[EXERCISE DETAILS]
The entries below are to be repeated verbatim, in full.

[INPUT MATERIAL]
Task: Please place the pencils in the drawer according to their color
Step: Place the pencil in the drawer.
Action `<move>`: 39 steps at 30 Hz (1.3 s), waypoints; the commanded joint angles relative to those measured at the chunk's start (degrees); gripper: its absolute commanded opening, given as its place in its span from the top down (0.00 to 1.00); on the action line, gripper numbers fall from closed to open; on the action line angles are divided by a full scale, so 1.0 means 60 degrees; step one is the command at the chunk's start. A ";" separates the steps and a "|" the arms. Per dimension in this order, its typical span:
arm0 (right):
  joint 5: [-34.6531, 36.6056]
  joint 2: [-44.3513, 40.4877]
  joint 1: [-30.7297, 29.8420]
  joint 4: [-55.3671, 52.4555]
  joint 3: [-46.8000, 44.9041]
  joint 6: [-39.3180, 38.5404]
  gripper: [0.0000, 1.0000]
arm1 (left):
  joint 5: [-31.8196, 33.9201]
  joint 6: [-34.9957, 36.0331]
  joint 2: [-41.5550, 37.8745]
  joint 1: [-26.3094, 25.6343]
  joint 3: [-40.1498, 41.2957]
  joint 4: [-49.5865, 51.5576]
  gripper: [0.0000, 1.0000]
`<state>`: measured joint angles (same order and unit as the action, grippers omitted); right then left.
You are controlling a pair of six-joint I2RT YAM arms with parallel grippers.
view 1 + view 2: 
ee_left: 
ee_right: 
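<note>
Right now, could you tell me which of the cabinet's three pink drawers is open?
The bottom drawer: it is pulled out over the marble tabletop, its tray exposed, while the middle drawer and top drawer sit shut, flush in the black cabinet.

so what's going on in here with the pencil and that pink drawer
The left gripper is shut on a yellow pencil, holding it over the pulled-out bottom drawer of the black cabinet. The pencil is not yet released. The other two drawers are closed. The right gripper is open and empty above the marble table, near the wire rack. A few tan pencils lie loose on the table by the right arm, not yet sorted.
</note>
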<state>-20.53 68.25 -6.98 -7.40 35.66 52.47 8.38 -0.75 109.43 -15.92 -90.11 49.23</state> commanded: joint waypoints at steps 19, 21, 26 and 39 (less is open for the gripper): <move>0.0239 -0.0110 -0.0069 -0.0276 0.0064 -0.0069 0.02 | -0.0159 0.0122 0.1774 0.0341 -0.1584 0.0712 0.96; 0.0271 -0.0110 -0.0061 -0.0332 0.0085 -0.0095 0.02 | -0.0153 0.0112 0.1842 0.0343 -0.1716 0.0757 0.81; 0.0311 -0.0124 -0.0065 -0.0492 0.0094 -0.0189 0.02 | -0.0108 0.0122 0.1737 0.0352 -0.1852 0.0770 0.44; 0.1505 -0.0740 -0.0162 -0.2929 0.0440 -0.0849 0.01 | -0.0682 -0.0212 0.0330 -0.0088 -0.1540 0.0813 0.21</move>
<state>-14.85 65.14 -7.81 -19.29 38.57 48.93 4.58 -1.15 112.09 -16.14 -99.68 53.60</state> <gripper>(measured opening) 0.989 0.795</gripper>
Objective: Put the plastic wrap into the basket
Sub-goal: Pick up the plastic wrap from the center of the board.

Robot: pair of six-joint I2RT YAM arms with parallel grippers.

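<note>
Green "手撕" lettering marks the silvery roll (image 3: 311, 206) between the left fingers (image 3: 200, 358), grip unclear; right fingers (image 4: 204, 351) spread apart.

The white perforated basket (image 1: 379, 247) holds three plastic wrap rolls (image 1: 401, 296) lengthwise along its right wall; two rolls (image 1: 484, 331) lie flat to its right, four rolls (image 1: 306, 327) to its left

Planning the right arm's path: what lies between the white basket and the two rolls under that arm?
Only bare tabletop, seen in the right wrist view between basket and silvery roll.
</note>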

[ANSWER TO THIS PROBLEM]
Task: Please place the pencils in the drawer according to their color
Step: Place the pencil in the drawer.
Action `<move>`: 39 steps at 30 Hz (1.3 s), waypoints; the commanded joint angles relative to those measured at the chunk's start (degrees); gripper: its absolute commanded opening, given as its place in its span from the top down (0.00 to 1.00); on the action line, gripper numbers fall from closed to open; on the action line angles are divided by a full scale, so 1.0 means 60 degrees; step one is the command at the chunk's start. A ";" separates the steps and a "|" the arms. Per dimension in this order, its typical span:
arm0 (right):
  joint 5: [-34.6531, 36.6056]
  joint 2: [-44.3513, 40.4877]
  joint 1: [-30.7297, 29.8420]
  joint 4: [-55.3671, 52.4555]
  joint 3: [-46.8000, 44.9041]
  joint 6: [-39.3180, 38.5404]
  gripper: [0.0000, 1.0000]
arm1 (left):
  joint 5: [-31.8196, 33.9201]
  joint 6: [-34.9957, 36.0331]
  joint 2: [-41.5550, 37.8745]
  joint 1: [-26.3094, 25.6343]
  joint 3: [-40.1498, 41.2957]
  joint 4: [-49.5865, 51.5576]
  gripper: [0.0000, 1.0000]
`<state>`: measured joint angles (same order and unit as the action, grippers omitted); right then left.
You are controlling a pair of six-joint I2RT YAM arms with parallel grippers.
view 1 + view 2: 
ee_left: 
ee_right: 
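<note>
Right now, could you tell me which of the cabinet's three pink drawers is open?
The bottom drawer: it is pulled out over the marble tabletop, its tray exposed, while the middle drawer and top drawer sit shut, flush in the black cabinet.

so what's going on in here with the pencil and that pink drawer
The left gripper is shut on a yellow pencil, holding it over the pulled-out bottom drawer of the black cabinet. The pencil is not yet released. The other two drawers are closed. The right gripper is open and empty above the marble table, near the wire rack. A few tan pencils lie loose on the table by the right arm, not yet sorted.
</note>
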<state>-20.53 68.25 -6.98 -7.40 35.66 52.47 8.38 -0.75 109.43 -15.92 -90.11 49.23</state> commanded: joint waypoints at steps 19, 21, 26 and 39 (less is open for the gripper): <move>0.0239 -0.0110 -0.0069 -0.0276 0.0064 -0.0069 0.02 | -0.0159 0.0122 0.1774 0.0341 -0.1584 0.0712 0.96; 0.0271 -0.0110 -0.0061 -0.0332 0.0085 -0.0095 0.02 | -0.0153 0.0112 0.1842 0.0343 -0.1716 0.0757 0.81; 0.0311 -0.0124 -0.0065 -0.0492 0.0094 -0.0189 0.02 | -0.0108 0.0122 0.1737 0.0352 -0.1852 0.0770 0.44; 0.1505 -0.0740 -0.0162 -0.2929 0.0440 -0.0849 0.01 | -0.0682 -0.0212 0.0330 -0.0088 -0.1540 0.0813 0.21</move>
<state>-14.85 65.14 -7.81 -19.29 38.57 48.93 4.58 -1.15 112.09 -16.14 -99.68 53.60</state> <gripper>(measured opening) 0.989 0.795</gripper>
Objective: Put the plastic wrap into the basket
Sub-goal: Pick up the plastic wrap from the center of the board.

Robot: pair of six-joint I2RT YAM arms with parallel grippers.

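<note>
Green "手撕" lettering marks the silvery roll (image 3: 311, 206) between the left fingers (image 3: 200, 358), grip unclear; right fingers (image 4: 204, 351) spread apart.

The white perforated basket (image 1: 379, 247) holds three plastic wrap rolls (image 1: 401, 296) lengthwise along its right wall; two rolls (image 1: 484, 331) lie flat to its right, four rolls (image 1: 306, 327) to its left

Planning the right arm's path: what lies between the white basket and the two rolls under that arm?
Only bare tabletop, seen in the right wrist view between basket and silvery roll.
</note>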

The exercise requires no more work.